A key aspect is this is that the old tradition of women being “picked” by men is turned on its head and puts the power back in the hands of the women.

The old escort-booking process worked like this: a guy sends a booking request to a lady and asks if she has time. She most likely won’t reply immediately. He will be frustrated and will cancel. With Ohlala, the women decide who they want to show their profile to.

“Other sites all go for a list model. We instead flip the booking process in order to realise the on-demand aspect,” Poppenreiter says.

On Ohlala, the guy says what he is looking for. He pitches a price per hour, duration, place and personal preferences and sends it to available ladies near by. If they find the request interesting they reply to his booking request and then are then able to chat on the platform. But only if the woman explicitly agrees. Until then, her profile is private.

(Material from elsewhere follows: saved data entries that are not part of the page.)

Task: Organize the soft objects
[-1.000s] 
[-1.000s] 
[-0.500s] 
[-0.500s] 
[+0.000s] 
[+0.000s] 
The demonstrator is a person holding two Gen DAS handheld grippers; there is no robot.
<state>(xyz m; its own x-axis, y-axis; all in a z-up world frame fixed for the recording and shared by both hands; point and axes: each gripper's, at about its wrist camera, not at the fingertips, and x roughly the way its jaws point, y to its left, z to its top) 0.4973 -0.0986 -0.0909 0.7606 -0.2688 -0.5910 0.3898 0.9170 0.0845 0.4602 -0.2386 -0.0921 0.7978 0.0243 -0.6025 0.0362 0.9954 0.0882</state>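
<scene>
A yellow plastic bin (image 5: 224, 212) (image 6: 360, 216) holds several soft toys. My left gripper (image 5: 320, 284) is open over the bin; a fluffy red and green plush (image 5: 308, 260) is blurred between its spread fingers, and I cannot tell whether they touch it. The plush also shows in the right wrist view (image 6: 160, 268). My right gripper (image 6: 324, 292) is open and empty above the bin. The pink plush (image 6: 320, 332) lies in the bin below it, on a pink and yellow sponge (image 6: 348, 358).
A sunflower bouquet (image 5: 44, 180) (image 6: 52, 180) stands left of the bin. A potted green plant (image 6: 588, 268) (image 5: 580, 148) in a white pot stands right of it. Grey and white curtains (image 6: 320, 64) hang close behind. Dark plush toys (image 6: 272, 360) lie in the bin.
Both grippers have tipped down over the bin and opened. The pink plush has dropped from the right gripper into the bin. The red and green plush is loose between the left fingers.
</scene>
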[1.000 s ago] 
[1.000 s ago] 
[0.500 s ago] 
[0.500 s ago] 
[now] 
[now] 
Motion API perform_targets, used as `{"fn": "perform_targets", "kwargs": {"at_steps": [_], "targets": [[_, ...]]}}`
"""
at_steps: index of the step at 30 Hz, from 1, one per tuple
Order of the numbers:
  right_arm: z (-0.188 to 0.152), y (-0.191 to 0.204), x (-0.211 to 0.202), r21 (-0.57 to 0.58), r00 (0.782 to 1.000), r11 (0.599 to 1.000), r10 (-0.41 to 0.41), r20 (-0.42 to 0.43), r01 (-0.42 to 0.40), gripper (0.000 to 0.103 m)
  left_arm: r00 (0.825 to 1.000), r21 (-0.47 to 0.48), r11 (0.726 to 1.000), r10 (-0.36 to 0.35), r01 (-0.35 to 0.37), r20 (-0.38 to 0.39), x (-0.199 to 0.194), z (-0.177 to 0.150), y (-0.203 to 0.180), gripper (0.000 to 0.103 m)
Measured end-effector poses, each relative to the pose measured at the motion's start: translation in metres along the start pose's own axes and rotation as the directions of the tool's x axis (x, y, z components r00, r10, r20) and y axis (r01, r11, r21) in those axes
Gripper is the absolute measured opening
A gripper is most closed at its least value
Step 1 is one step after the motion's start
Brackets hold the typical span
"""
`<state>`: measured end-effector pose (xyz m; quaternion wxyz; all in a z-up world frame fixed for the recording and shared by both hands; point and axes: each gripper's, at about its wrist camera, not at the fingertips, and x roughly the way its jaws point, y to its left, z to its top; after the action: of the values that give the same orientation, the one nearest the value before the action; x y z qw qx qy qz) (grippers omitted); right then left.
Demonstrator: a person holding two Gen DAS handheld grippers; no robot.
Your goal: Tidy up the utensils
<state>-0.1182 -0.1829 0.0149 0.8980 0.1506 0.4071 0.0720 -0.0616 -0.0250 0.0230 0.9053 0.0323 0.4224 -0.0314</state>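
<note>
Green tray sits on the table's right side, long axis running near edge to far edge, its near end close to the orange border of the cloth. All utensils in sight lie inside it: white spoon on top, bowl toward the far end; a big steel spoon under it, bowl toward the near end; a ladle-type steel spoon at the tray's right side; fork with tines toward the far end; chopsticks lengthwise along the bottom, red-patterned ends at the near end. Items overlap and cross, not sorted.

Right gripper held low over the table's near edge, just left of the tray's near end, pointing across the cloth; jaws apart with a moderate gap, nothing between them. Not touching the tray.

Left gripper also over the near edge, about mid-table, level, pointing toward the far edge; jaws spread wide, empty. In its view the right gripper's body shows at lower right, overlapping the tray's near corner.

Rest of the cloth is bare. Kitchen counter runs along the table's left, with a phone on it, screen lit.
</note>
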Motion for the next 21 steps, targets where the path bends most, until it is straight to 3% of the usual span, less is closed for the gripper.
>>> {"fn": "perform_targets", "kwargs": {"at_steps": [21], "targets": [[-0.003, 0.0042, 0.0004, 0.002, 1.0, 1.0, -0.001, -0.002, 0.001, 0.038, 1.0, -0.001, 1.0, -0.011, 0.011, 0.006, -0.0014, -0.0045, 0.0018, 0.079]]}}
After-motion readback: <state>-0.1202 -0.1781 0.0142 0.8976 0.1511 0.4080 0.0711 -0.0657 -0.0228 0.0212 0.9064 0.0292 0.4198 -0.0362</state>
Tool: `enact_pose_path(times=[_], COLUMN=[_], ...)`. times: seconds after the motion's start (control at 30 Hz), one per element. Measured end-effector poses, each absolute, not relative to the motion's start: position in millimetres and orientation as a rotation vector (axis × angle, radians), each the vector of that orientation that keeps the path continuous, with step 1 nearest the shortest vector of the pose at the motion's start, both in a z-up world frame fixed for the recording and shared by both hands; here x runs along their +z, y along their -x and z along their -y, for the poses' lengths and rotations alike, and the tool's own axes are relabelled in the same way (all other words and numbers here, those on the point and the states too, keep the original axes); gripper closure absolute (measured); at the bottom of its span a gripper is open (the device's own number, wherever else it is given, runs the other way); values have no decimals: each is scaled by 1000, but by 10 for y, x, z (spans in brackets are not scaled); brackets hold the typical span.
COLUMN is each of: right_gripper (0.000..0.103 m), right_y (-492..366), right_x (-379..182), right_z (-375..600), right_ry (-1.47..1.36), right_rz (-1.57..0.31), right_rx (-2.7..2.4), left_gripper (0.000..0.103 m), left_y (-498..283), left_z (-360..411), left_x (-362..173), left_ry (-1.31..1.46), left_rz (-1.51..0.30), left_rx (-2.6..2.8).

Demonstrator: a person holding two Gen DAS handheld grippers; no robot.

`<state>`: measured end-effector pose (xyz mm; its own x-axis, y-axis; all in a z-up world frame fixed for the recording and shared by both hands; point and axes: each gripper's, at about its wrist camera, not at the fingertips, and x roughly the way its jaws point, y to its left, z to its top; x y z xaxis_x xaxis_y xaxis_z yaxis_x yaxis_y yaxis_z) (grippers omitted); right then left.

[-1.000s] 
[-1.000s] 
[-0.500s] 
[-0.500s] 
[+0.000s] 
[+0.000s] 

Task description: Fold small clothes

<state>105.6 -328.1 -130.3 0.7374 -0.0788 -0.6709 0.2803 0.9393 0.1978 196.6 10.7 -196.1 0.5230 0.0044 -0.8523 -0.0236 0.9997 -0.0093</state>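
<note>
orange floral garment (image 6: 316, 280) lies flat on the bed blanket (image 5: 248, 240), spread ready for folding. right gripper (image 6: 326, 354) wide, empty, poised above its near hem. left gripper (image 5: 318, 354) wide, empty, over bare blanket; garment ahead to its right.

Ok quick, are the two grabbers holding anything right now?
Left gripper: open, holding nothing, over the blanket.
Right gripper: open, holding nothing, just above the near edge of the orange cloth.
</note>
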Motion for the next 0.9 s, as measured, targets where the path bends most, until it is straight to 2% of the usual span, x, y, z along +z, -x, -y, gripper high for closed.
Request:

This is where the distinction with Uber ends, because on Uber the booking platform selects the driver that is nearest and available. In this scenario the women can still refuse to make themselves available whether they are near or not.

In addition, Ohlala plans to verify each profile by having a short phone call in the beginning with the escorts, to ensure they get the “right people” on board. With the men/customers, they won’t verify, but they will manage the sign-ups to balance supply and demand.

Ohlala closed a small seed round in June to finance the launch, but will fundraise again shortly. The investors are Kodama UG (Ben Kubota); Daniela Klenke; Andreas Hoffelder; Ertler Holding (immonet); Grashopper Holding and Dewald Holding.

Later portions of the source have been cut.